4. The method of any preceding claim, wherein the desired video output attribute is a desired bit depth and the sample conversion comprises converting from the bit depth of the reconstructed video output stream to the desired video output bit depth when the desired video output bit depth is different from the bit depth of the reconstructed video output stream.

5. The method of any preceding claim, wherein the sample conversion comprises upsampling a reconstructed video output stream resolution to a desired output resolution.

6. The method of claim 3, wherein the upsampling comprises one of nonlinear upsampling, neural network upsampling, or fractional upsampling.

7. The method of any preceding claim, wherein the post-treatment comprises dithering.

8. The method of claim 7, further comprising receiving one or more of a dither type and a dither intensity.

9. The method of claim 8, wherein the dithering intensity is set based on at least one of a determination of contrast or a determination of frame content.

10. The method of any of claims 7 to 9, further comprising receiving a parameter indicative of a base quantization parameter QP value to begin applying the dither.

11. The method of any of claims 7-10, further comprising receiving a parameter indicative of a base quantization parameter QP value that saturates the dither.

12. The method of any one of claims 7-11, further comprising receiving an input to enable or disable the dithering.

13. A system or apparatus for video decoding configured to perform the method of any preceding claim.

14. The system or apparatus of claim 13, wherein the decoding is implemented using one or more decoders comprising one or more of AV1, VVC, AVC, and LCEVC.

15. The system or apparatus of claim 14, wherein the one or more decoders are implemented using native or operating system functionality.

16. The system or apparatus of any of claims 13 to 15, comprising a decoder integration layer and one or more decoder plug-ins, wherein a control interface forms part of the decoder integration layer; and the one or more decoder cards provide an interface to the one or more decoders.

17. The system or apparatus of claim 16, wherein the post-processing is implemented using a post-processing module and the sample conversion is implemented using a sample conversion module, wherein at least one of the post-processing module or the sample conversion module forms part of one or more of the decoder integration layer and the one or more decoder plug-ins.

18. The system or apparatus of claim 16 or claim 17, wherein the one or more decoders include a decoder implementing a base decoding layer to decode a video stream and an enhancement decoder implementing an enhancement decoding layer.
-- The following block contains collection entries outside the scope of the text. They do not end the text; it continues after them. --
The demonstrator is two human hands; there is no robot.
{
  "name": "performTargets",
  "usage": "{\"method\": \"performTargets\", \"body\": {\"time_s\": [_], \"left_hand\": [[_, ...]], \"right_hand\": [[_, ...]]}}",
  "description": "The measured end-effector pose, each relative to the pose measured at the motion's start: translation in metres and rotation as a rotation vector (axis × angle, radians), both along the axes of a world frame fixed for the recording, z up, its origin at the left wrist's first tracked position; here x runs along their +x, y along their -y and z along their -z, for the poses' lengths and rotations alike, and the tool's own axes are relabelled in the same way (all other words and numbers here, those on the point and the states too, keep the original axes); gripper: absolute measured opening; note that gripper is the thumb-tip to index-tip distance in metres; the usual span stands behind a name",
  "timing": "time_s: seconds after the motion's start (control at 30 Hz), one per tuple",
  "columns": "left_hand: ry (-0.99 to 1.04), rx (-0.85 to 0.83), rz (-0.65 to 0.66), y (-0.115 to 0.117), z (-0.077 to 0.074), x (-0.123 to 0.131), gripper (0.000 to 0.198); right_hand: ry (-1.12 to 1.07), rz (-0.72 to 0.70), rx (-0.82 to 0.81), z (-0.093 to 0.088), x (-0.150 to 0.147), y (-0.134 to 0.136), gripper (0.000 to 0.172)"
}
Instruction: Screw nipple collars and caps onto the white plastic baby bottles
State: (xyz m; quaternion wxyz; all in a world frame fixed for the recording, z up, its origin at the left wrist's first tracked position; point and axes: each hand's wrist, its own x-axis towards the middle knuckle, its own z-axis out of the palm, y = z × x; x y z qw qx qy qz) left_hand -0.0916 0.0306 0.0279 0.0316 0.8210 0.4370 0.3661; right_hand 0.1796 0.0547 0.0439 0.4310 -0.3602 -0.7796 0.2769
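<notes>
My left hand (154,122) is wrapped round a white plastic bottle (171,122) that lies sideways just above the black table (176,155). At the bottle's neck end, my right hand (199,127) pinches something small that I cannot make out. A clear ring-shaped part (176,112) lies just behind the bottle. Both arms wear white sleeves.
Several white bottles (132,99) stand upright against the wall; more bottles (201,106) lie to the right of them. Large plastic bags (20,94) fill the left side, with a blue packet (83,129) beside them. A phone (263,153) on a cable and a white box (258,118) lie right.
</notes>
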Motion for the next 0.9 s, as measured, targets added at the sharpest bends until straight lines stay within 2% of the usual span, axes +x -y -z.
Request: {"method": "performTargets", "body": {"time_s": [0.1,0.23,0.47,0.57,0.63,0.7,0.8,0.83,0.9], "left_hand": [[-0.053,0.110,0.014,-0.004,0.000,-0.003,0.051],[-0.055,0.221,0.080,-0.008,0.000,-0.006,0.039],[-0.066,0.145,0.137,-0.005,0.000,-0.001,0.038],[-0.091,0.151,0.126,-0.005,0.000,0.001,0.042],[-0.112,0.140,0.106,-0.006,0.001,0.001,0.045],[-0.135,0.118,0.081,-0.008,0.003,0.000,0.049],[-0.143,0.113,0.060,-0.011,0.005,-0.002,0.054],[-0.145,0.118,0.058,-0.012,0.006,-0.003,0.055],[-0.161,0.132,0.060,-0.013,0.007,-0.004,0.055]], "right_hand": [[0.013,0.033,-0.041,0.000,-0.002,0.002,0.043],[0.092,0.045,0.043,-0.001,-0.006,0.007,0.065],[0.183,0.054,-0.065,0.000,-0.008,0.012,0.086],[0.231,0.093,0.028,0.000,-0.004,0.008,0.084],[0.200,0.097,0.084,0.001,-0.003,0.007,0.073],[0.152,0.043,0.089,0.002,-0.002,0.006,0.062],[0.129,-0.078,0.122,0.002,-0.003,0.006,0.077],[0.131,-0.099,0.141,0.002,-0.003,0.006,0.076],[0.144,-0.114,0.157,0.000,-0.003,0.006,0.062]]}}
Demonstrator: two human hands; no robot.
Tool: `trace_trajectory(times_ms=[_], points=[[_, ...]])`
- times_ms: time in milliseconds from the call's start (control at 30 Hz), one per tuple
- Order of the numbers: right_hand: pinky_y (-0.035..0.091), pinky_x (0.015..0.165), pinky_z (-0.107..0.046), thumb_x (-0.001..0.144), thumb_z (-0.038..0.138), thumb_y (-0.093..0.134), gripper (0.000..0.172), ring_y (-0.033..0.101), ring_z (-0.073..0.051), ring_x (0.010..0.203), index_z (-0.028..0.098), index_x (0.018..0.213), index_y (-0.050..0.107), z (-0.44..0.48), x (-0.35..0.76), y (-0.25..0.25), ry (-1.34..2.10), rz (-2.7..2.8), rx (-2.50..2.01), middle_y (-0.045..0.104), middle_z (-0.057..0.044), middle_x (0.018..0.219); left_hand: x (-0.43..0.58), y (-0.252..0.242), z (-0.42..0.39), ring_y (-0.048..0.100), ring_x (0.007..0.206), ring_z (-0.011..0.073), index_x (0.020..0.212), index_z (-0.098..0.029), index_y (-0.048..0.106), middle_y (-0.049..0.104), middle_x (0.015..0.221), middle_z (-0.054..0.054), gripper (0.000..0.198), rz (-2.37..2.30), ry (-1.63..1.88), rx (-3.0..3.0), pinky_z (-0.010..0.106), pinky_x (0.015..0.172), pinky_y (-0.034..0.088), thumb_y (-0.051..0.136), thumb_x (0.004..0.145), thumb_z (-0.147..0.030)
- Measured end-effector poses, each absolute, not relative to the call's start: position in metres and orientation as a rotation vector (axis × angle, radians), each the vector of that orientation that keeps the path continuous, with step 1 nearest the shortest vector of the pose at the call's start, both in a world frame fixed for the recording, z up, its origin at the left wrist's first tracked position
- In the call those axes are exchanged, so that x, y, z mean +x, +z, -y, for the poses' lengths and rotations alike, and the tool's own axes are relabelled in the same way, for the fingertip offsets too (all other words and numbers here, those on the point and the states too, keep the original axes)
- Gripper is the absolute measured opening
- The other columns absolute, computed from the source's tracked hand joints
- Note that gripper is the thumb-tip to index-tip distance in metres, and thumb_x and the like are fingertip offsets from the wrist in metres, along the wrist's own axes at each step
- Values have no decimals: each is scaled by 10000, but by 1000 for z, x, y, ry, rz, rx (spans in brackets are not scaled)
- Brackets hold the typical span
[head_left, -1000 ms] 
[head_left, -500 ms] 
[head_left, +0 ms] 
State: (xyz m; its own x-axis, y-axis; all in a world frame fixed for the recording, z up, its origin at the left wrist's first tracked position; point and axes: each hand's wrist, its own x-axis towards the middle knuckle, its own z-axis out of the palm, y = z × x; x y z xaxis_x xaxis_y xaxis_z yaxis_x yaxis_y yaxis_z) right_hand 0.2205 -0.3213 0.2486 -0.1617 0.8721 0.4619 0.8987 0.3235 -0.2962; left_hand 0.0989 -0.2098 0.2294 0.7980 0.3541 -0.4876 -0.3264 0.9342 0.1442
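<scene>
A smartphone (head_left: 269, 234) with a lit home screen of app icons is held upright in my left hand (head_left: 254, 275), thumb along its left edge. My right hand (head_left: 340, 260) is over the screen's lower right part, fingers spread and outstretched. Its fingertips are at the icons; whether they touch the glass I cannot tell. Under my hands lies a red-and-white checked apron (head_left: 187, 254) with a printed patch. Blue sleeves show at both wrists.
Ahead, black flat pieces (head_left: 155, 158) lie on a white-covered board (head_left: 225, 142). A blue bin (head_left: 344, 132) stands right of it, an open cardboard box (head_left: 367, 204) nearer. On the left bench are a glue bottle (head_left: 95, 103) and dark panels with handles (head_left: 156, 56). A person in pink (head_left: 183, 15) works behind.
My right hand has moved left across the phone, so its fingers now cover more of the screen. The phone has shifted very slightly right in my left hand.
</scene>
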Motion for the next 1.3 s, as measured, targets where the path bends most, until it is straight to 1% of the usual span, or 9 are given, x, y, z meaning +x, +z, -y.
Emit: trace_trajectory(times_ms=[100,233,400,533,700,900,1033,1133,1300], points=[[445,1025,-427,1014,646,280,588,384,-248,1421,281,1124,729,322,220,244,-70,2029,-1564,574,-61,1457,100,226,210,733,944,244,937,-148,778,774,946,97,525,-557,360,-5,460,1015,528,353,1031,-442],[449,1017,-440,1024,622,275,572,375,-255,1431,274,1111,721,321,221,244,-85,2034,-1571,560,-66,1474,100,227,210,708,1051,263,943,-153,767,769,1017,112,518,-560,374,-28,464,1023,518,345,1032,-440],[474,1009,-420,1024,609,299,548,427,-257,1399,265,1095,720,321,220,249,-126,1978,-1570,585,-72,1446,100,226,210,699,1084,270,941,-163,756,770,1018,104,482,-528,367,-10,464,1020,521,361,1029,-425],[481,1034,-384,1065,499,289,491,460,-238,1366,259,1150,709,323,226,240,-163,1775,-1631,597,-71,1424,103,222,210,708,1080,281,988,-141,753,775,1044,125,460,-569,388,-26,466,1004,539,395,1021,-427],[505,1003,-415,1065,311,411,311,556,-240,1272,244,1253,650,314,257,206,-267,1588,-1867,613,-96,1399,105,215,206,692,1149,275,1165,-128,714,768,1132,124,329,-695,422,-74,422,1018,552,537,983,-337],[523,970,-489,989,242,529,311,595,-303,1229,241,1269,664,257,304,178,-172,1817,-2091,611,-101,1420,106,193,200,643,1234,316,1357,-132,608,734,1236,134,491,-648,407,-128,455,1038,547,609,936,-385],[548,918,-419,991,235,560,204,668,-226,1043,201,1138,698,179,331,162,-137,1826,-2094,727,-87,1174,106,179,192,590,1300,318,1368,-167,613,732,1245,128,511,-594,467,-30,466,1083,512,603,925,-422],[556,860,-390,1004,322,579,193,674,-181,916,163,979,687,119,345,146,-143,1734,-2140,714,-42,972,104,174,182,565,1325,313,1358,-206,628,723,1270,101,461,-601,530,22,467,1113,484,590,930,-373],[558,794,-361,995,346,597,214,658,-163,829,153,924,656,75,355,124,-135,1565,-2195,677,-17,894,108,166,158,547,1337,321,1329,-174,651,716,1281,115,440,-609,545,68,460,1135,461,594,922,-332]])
19. The system or device of claim 18, wherein the enhancement decoder is configured to:

receiving a coded enhancement stream

The encoded enhancement stream is decoded to obtain one or more residual data layers that are generated based on a comparison of data derived from the decoded video stream with data derived from the original input video stream.

20. The system or apparatus of any of claims 19, wherein the decoder integration layer controls operation of the one or more decoder plug-ins and the enhancement decoder to generate the reconstructed video output stream using a decoded video stream from the base decoding layer and the one or more residual data layers from the enhancement decoding layer.

21. The system or apparatus of any of claims 16 to 20, wherein the presentation platform is a client application on a client computing device and the control interface is an application programming interface API accessible to the client application.

22. The system or apparatus of claim 21, wherein the post-processing is enabled or disabled by the presentation platform via the control interface.

23. The system or apparatus of any of claims 21-22, wherein the desired video output attribute is communicated from the presentation platform via the control interface.

24. A computer readable medium comprising instructions which, when executed, cause a processor to perform the method of any one of claims 1 to 12.